I would hope he'd use some common sense and see how much he is in danger of dropping to the bottom of the lottery if he doesn't have a close to mediocre pre-draft workout... scouts want to see a little more of him and spending a year in college gives him much needed experience, strength and a consistent outside shot. Scouting reports say he is great at maneuvering around defenders, but in the McDonald's All-American game it was apparent that Livingston still relies on his athleticism and height to score buckets... and he wasn't too successful at that. The guy is so behind physically he could spend up to 2 years sitting on the bench, and that's not the way any athlete intends on starting his career.


----------



## whiterhino (Jun 15, 2003)

There is no way in the world Boston WASTES the 15th pick on the draft on a bust like Ivan Chiriav, I can see Humphries definately with our 24th and even possibly Wright with the 26th (although I think that would be Jefferson) but we will not be selecting Chiriev, especially with our highest pick, that guy has an attitude problem, and we've got enough problems we don't need that.


----------



## Kmurph (May 7, 2003)

> Scouting reports say he is great at maneuvering around defenders, but in the McDonald's All-American game it was apparent that Livingston still relies on his athleticism and height to score buckets... and he wasn't too successful at that. The guy is so behind physically he could spend up to 2 years sitting on the bench, and that's not the way any athlete intends on starting his career.



....and yet despite that he is projected a top 5 pick, and according to reports was VERY impressive in the McD's practices. POR GM recently raved about the kid...smokescreen?...who knows...but he sure spoke glowingly of him.


----------



## The_Franchise (Mar 30, 2003)

> Originally posted by <b>Kmurph</b>!
> ....and yet despite that he is projected a top 5 pick, and according to reports was VERY impressive in the McD's practices. POR GM recently raved about the kid...smokescreen?...who knows...but he sure spoke glowingly of him.


I would wait for the draft camps and individual workouts before projecting him as a top 5 pick.


----------



## JNice (Jul 13, 2002)

> Originally posted by <b>whiterhino</b>!
> There is no way in the world Boston WASTES the 15th pick on the draft on a bust like Ivan Chiriav, I can see Humphries definately with our 24th and even possibly Wright with the 26th (although I think that would be Jefferson) but we will not be selecting Chiriev, especially with our highest pick, that guy has an attitude problem, and we've got enough problems we don't need that.


Somebody is going to take a shot at Ivan, I dont see why it wouldnt be Ainge, especially considering he's got two more picks coming up. The kid may be overrated, but also has a ton of potential.

And Ainge has always had an attitude problem himself, so he can probably relate.


----------



## HKF (Dec 10, 2002)

> Originally posted by <b>JNice</b>!
> 
> 
> Somebody is going to take a shot at Ivan, I dont see why it wouldnt be Ainge, especially considering he's got two more picks coming up.

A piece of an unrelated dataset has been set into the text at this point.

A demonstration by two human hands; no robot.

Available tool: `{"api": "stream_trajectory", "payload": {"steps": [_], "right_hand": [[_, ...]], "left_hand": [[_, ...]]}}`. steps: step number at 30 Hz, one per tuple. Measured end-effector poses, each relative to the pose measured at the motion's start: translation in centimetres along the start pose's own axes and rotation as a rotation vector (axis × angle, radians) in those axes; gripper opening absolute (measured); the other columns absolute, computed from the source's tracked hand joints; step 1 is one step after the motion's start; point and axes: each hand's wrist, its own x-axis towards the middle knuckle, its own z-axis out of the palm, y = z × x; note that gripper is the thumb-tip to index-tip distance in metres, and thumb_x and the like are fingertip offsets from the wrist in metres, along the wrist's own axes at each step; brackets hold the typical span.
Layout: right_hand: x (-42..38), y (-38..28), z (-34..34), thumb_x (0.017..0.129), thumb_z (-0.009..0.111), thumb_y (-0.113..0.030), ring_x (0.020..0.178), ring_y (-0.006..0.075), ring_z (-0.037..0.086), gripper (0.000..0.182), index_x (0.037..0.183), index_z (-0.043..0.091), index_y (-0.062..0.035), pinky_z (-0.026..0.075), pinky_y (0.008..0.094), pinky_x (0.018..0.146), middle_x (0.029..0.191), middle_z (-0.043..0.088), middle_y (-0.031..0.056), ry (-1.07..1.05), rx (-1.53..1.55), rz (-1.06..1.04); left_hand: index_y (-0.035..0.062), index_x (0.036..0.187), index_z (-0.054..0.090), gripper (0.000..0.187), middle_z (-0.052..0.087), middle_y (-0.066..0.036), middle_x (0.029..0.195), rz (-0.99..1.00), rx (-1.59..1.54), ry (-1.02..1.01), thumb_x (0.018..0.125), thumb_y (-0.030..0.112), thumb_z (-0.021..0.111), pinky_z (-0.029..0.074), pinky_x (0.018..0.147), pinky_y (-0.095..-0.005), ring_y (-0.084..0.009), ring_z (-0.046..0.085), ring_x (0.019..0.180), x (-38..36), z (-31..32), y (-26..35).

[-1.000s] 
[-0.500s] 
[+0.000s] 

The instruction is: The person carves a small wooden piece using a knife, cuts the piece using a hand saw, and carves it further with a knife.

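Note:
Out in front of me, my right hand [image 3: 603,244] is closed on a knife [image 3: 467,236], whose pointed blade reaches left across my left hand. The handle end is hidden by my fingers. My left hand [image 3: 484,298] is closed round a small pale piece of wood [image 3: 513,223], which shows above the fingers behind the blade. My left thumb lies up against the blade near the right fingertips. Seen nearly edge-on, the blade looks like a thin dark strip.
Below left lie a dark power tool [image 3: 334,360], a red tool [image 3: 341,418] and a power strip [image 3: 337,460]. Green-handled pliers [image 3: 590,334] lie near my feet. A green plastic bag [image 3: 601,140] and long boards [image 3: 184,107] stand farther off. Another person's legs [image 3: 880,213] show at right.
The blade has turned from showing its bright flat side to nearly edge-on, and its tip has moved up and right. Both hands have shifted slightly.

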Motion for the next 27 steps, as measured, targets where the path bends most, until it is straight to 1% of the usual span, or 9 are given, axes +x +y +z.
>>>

The kid may be overrated, but also has a ton of potential.
> ...


Not necessarily true. Ainge has to see a lot of talent in you, not just potential. Remember he has identified very talented players before they became great including Amare (whom he thought very highly of). He will only take Ivan if he feels he will be a star. After Ivan works out and is exposed as a fraud, he won't be picked before the 2nd round.


----------



## JNice (Jul 13, 2002)

> Originally posted by <b>Hong Kong Fooey</b>!
> 
> 
> Not necessarily true. Ainge has to see a lot of talent in you, not just potential. Remember he has identified very talented players before they became great including Amare (whom he thought very highly of). He will only take Ivan if he feels he will be a star. After Ivan works out and is exposed as a fraud, he won't be picked before the 2nd round.


Could be true, but I very seriously doubt he falls to the second round. Teams have picked 7-footers with far less talent than this kid. If he is available late, I dont see him getting past one of the teams that doesnt necessarily need him now but can harvest him on the bench, like Dallas, Sac-Town, Spurs, Indiana, Lakers ....


----------



## Petey (Aug 23, 2002)

*Re: Re: JNice's Yet Another Mock Draft 2004*



> Originally posted by <b>jmk</b>!
> Nooooo. People just don't learn. The Nets do NOT need a center; Nenad Krstic is coming over this summer. The Nets do NOT need a PF; Kenyon is staying. The Nets DO need a young swingman; we'll take Jackson, Snyder, etc.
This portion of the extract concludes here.